我必须在我的数据库中获得一个联系人,但我的查询只返回我的联系人姓名没有名称空格的地方,如:“John”,如果我有“John Locke”它不会返回,像这样的东西:
这是我的选择:
SELECT c.nome AS nomeContato, c.cpf, c.email, c.grupo, c.informacoes_complementares,
en.logradouro, en.bairro, en.numero, en.complemento, en.cep, en.municipio, en.uf,
e.nome AS nomeEmpresa, e. cnpj, t.numero AS telefone
FROM contato AS c
INNER JOIN endereco AS en ON c.id_contato = en.id_contato
INNER JOIN empresa AS e ON c.id_contato = e.id_contato
INNER JOIN telefone AS t ON c.id_contato = t.id_contato
WHERE c.nome LIKE "Homer";
在此选择中,它返回“荷马”记录,但如果我尝试
SELECT c.nome AS nomeContato, c.cpf, c.email, c.grupo, c.informacoes_complementares,
en.logradouro, en.bairro, en.numero, en.complemento, en.cep, en.municipio, en.uf,
e.nome AS nomeEmpresa, e. cnpj, t.numero AS telefone
FROM contato AS c
INNER JOIN endereco AS en ON c.id_contato = en.id_contato
INNER JOIN empresa AS e ON c.id_contato = e.id_contato
INNER JOIN telefone AS t ON c.id_contato = t.id_contato
WHERE c.nome LIKE "Bruce Waine";
它没有返回,但两个联系人都在数据库中,有些想法吗?
提前致谢。
EDITED 我是dumbass,我的数据库崩溃了,我已经删除它并重新建立,现在选择工作了! 谢谢大家
答案 0 :(得分:0)
尝试使用LIKE匹配部分字段时,需要使用'%'通配符。

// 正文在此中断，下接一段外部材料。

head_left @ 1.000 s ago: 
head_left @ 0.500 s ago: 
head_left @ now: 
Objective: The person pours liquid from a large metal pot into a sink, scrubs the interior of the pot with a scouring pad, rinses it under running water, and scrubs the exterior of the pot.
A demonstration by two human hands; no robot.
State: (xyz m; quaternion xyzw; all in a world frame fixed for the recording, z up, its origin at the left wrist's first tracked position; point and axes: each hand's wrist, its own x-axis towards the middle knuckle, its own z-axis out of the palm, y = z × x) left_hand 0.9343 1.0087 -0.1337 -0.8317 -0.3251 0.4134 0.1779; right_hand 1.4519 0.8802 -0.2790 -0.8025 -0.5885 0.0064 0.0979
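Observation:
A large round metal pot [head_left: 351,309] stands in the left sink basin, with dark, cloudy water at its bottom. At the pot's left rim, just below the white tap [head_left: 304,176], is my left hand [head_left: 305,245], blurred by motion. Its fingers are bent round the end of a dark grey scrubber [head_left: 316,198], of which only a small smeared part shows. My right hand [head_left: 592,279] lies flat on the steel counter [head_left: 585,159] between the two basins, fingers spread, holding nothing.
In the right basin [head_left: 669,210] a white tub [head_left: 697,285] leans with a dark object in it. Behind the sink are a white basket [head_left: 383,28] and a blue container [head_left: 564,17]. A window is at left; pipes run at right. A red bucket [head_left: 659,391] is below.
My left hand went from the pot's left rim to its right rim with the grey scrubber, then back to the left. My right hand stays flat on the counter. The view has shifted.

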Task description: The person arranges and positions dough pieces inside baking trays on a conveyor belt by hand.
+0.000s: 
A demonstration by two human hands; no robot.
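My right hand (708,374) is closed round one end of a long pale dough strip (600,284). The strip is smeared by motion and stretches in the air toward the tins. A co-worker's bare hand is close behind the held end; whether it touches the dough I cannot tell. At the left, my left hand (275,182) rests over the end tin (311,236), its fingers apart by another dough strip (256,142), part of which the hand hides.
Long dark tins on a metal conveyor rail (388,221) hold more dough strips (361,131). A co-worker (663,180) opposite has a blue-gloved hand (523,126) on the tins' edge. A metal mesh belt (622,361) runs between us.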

在您的实例中: -
WHERE c.nome LIKE "%John%";
这将匹配John,John Lock等的记录。
我预计匹配'Bruce Waine'的失败将归结为数据中特定字段的开头或结尾处的其他字符,可能还有额外的空格,回车符或此类字符。尝试: -
WHERE c.nome LIKE "%Bruce Waine%";
请注意索引支持“LIKE”匹配程度不同。
如果这不能解决您的问题,那么查询可能并没有完全按照您的预期进行。